_Your instructions_
Search the records for the string "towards", then copy each line that has it.

====== Data listing

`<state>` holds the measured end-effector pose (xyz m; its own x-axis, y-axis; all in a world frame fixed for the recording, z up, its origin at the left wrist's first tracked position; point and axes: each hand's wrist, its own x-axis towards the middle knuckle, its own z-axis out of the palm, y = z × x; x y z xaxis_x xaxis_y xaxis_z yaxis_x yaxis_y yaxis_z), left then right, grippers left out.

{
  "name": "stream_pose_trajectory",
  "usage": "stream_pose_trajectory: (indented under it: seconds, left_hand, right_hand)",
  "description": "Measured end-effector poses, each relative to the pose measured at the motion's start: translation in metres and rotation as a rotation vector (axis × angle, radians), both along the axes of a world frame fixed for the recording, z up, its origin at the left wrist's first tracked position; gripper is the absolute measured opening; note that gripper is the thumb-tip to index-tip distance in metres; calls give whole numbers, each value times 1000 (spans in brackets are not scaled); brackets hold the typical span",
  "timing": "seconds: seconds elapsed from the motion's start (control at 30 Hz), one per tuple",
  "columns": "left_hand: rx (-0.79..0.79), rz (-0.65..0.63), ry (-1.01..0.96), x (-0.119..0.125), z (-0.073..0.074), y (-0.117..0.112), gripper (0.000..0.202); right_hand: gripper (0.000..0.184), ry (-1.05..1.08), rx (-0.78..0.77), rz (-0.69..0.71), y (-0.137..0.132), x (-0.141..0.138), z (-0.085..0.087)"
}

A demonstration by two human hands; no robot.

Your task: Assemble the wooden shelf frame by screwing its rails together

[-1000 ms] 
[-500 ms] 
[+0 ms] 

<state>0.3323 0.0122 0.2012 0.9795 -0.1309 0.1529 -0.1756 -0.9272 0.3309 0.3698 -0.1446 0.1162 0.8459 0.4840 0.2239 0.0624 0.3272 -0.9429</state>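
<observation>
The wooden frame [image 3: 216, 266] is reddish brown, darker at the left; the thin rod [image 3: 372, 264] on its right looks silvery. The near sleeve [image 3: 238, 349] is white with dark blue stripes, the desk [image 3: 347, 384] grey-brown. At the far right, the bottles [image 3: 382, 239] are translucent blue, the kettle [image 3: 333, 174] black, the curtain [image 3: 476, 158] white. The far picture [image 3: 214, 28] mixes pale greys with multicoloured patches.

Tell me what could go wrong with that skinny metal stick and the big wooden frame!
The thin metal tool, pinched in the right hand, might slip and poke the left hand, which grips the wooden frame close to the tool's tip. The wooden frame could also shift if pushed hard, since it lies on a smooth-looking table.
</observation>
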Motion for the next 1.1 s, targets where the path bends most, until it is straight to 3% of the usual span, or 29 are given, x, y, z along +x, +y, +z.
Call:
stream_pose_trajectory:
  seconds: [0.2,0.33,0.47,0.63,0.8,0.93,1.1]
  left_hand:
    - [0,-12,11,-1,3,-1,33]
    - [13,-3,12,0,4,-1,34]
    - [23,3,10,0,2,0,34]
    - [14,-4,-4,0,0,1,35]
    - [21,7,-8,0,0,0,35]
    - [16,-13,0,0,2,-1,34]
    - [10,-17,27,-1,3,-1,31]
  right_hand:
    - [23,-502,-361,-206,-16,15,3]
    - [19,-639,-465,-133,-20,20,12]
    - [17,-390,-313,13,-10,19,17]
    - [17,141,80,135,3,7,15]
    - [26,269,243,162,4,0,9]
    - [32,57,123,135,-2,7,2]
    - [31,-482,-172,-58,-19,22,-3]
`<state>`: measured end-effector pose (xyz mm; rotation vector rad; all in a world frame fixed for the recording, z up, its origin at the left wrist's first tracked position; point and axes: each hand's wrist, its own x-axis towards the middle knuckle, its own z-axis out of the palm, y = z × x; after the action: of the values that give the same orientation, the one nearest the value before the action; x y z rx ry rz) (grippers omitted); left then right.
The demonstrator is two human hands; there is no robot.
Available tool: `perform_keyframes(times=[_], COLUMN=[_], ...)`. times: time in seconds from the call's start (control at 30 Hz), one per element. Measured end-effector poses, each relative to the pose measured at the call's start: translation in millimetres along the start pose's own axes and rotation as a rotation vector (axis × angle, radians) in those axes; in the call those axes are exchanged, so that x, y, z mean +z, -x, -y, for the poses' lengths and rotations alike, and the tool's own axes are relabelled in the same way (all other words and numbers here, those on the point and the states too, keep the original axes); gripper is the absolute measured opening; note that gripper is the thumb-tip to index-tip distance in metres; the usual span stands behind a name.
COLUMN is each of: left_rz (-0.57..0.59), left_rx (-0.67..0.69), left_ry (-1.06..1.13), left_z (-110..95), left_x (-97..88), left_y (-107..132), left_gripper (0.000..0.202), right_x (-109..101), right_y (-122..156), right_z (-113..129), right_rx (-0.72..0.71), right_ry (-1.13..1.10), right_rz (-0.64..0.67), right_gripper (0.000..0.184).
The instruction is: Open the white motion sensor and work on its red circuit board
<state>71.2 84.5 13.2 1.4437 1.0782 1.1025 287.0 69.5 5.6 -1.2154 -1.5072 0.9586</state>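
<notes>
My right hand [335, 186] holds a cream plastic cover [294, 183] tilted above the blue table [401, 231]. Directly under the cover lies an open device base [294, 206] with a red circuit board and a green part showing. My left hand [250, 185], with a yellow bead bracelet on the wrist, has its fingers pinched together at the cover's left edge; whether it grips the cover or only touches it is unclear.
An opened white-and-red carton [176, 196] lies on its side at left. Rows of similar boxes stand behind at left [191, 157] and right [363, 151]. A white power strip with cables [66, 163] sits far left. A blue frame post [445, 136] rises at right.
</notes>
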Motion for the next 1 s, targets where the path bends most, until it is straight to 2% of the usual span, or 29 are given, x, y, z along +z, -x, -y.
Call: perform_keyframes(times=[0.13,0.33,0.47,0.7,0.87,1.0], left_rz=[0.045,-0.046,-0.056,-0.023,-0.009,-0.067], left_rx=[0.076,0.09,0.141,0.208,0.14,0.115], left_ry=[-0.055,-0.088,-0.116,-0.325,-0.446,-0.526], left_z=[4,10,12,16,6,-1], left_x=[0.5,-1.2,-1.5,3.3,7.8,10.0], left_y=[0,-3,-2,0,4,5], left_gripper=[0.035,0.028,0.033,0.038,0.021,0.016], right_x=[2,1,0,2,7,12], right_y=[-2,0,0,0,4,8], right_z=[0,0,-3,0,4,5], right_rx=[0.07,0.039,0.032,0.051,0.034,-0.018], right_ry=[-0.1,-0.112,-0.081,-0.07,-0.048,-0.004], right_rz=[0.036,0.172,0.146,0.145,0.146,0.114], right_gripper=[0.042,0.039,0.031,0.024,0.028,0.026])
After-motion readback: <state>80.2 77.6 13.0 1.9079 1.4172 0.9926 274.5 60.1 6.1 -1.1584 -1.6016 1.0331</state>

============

_Answer for the task_
`<state>` holds the measured end-effector pose (xyz m; its own x-axis, y-axis; all in a world frame fixed for the recording, z up, its origin at the left wrist's first tracked position; point and axes: each hand's wrist, its own x-axis towards the middle knuckle, its own z-axis out of the palm, y = z × x; x y z xaxis_x xaxis_y xaxis_z yaxis_x yaxis_y yaxis_z), left then right, grippers left out.
`<state>`: measured end-effector pose (xyz mm; rotation vector rad; all in a world frame fixed for the recording, z up, its origin at the left wrist's first tracked position; point and axes: each hand's wrist, its own x-axis towards the middle knuckle, its own z-axis out of the palm, y = z × x; after the action: of the values that give the same orientation, the one nearest the value before the action; x y z rx ry rz) (grippers omitted); left then right.

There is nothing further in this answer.